4. O excesso de oferta em massa de música, impulsionado por baixas barreiras de entrada e o incentivo a uploads de enormes volumes de música, o que contribui para a diluição dos fundos de royalties e enfraquece a visibilidade e a sustentabilidade do mercado de criadores legítimos.

5. Os preços das assinaturas, que continuam com reajustes abaixo da inflação, apesar de alguns aumentos recentes.

PROPOSTAS CONCRETAS

Olhando para o futuro, o relatório apresenta cinco propostas concretas de melhoria e identifica cinco áreas críticas para atenção imediata. São elas:

1. Combater a diluição da IA e a fraude de streaming por meio da colaboração e regulamentação entre setores — mercado, criadores de políticas públicas.

2. Reformar os modelos de distribuição de royalties para garantir acesso justo a todos os participantes do mercado e aumentar as taxas de assinatura de acordo com a inflação.

3. Aumentar a transparência nas práticas das DSPs (plataformas), especialmente no que diz respeito a ferramentas de impulsionamento de reprodução e limites mínimos de streams para pagamento de royalties.

4. Restringir e reverter a consolidação de mercado (em outras palavras, a concentração cada vez maior no mainstream), a fim de manter a diversidade competitiva.

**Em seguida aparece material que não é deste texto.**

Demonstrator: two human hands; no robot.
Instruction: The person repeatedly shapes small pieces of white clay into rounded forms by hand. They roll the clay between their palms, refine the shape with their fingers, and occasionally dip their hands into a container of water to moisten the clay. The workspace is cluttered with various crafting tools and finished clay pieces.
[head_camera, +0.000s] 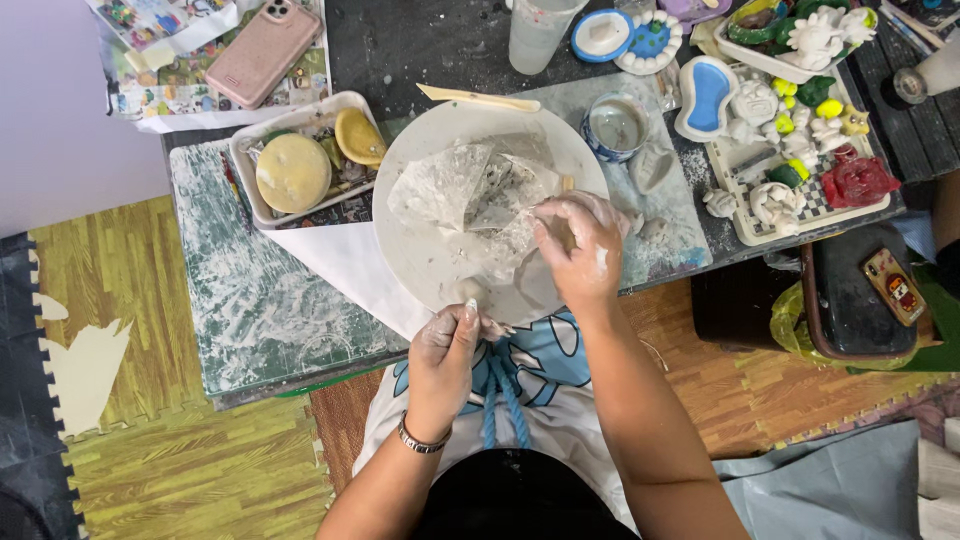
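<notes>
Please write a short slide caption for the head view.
Clay-dusted left hand and right hand work at a round white plate.

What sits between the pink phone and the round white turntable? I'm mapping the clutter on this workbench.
In the head view, a white tray holding a round yellow sponge lies between the pink phone and the white turntable.

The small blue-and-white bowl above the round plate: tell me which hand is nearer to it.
Right. The right hand works on the round plate just below the blue-and-white bowl; the left hand sits at the plate's near edge, farther away.
</notes>
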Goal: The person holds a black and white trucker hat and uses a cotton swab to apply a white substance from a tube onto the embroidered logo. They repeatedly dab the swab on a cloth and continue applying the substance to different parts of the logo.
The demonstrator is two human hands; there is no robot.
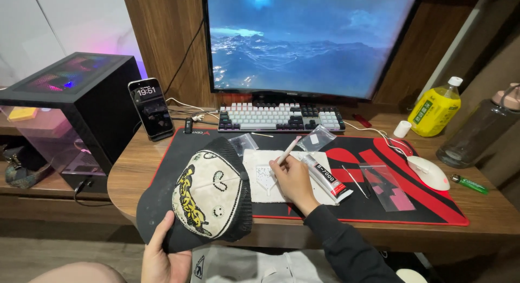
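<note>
My left hand [162,256] holds a black cap [208,199] by its lower edge at the desk's front; the cap's cream front panel shows a yellow and black tiger figure and small rhinestone shapes. My right hand [292,180] grips a thin white pen-like tool [287,150], its tip down on a white cloth [260,177] dotted with tiny stones. A tube of glue [326,177] with a red and black label lies just right of that hand.
A red and black desk mat [428,204] covers the desk. Keyboard [281,118] and monitor [309,39] stand behind, a phone [151,108] and computer case [70,104] at left. Small plastic bags [317,138], a mouse [430,172], lighter [470,184] and bottles [436,107] lie right.
</note>
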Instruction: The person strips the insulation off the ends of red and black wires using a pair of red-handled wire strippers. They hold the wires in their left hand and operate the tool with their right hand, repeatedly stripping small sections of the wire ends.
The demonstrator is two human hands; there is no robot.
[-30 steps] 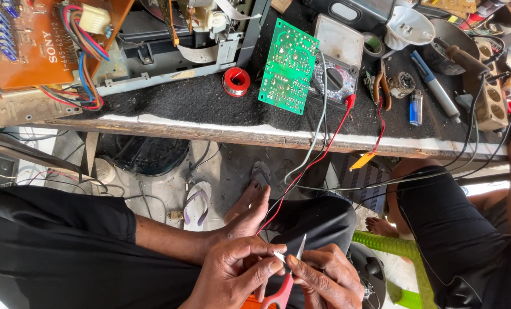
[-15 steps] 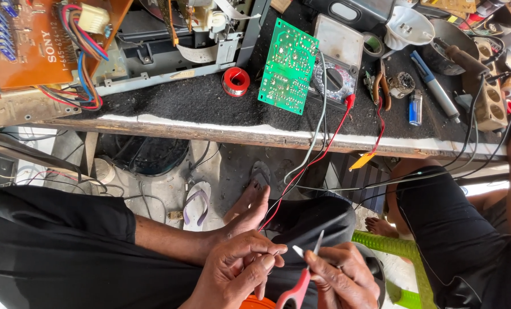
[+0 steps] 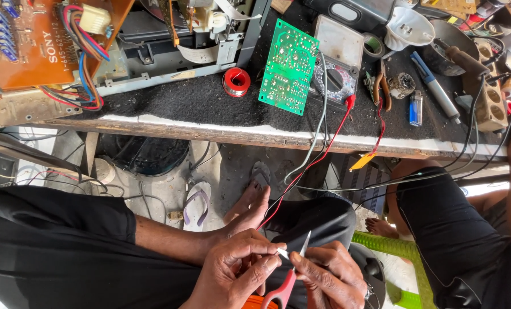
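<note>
Head view: low in the lap, left hand (image 3: 238, 274) pinched shut on a thin white wire end (image 3: 282, 252), right hand (image 3: 329, 277) closed round red-handled scissors (image 3: 289, 280), slim steel blades up and touching the wire. Best nipped lightly, wire kept taut, fingertips clear of the blades. Above the scissors, on the rough black surface (image 3: 198, 103): a flat green circuit board (image 3: 288, 67), a round red solder spool (image 3: 236, 82).

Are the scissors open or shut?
Open: the scissors' thin blade tip angles up, apart from the white bit pinched in the left hand's fingers.
</note>
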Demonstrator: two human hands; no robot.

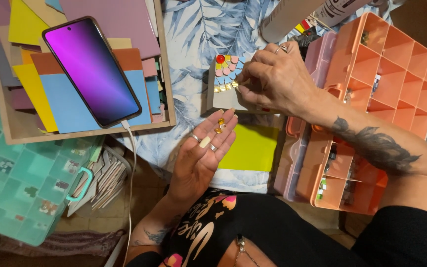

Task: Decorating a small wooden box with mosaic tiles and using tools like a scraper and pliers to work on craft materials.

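Note:
My left hand [204,151] lies palm up, fingers together, with two small amber tiles [220,125] resting on the fingertips. My right hand [273,79] pinches down on the grey mosaic board [223,99], its fingertips at a row of gold tiles [226,87]. On the board, pink, yellow and blue pieces form an arc around a red bead [220,59]. What the right fingertips hold is hidden. A yellow-green tile square [253,148] lies just below the board.
An open orange compartment box [391,74] stands at the right. A wooden tray [166,64] of coloured tiles holds a phone [92,69] on a white cable. A teal organiser box [21,183] sits lower left. A grey tube [292,17] lies at the top.

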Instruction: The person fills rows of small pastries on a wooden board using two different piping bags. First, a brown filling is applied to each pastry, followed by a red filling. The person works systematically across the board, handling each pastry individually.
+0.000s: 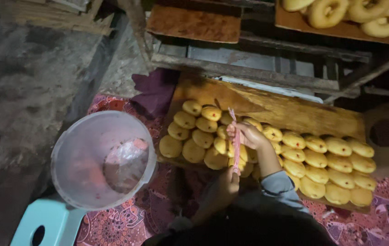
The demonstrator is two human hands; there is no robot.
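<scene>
Several round yellow dough buns (322,159), some with a red dot on top, lie in rows on a wooden board (294,111). My right hand (249,135), in a grey sleeve, grips the upper part of a thin pink piping bag (236,152) just above the buns in the middle of the board. My left hand (225,184), in shadow at the board's near edge, holds the lower end of the same bag. The bag runs almost straight between both hands.
A translucent plastic bucket (73,182) with a pink-smeared plastic bag inside sits left of the board, above a light blue stool (51,221). A purple cloth (155,91) lies behind. Ring-shaped dough pieces (358,13) rest on a tray at top right. A patterned mat (386,218) covers the floor.
</scene>
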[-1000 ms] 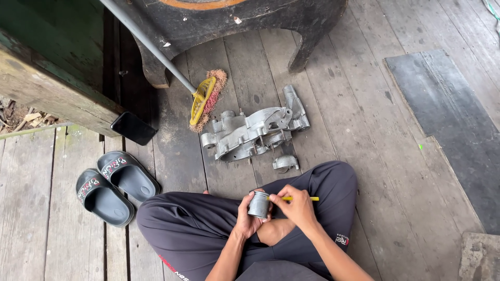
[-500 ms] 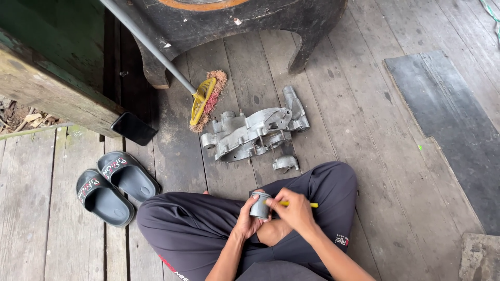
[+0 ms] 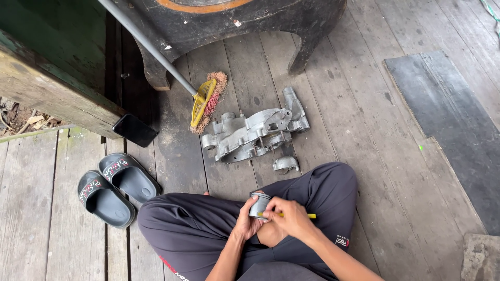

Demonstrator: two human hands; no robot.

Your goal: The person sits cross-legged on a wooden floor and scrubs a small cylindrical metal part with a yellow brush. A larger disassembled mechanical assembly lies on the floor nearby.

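Grey metal cylinder (image 3: pixel 259 204) stands upright, clamped in the left hand (image 3: pixel 246 221); right hand (image 3: pixel 289 218) fingers pinch a yellow stick (image 3: pixel 306 215) lying crosswise beside it.

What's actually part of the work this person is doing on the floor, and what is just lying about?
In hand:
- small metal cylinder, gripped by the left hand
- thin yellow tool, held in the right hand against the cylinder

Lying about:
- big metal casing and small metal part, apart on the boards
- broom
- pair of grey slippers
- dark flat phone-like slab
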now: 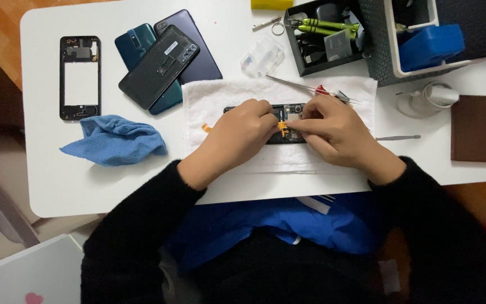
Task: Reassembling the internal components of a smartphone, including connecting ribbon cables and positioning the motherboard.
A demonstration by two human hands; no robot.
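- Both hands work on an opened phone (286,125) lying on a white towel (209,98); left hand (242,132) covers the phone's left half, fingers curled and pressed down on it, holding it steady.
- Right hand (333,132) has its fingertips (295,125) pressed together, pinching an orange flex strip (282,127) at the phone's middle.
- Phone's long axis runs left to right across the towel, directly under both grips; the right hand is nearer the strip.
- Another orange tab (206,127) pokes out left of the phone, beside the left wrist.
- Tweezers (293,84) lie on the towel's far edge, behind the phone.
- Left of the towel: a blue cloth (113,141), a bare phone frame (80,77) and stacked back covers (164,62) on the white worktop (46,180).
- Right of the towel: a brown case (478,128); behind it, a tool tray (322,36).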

5. Incorporar consultas (aos diferentes atores do mercado) e avaliações de impacto ante quaisquer mudanças futuras no setor, para evitar danos não intencionais.

 

Gee Davy, CEO da Associação de Música Independente (AIM), disse que o estudo “escancarou os efeitos nocivos dos limites do streaming e da desmonetização de muitos artistas”:

“O streaming, apesar de toda a sua promessa de democratização, está, em alguns casos, proporcionando o oposto – tirando renda daqueles que mais precisam e redistribuindo-a para a elite. O excesso de oferta, a diluição e a fraude devem ser abordados, mas não às custas da nossa música emergente, diversa e de nicho.”

Dan Fowler, coautor do relatório, resumiu num comentário o tamanho do desafio:

“Em um momento em que a homogeneização cultural está em ascensão, em que a IA generativa está cada vez mais colocando a criatividade inovadora em competição com a derivação em massa, corremos o risco de um futuro em que a diversidade musical também esteja sendo ativamente suprimida comercialmente.”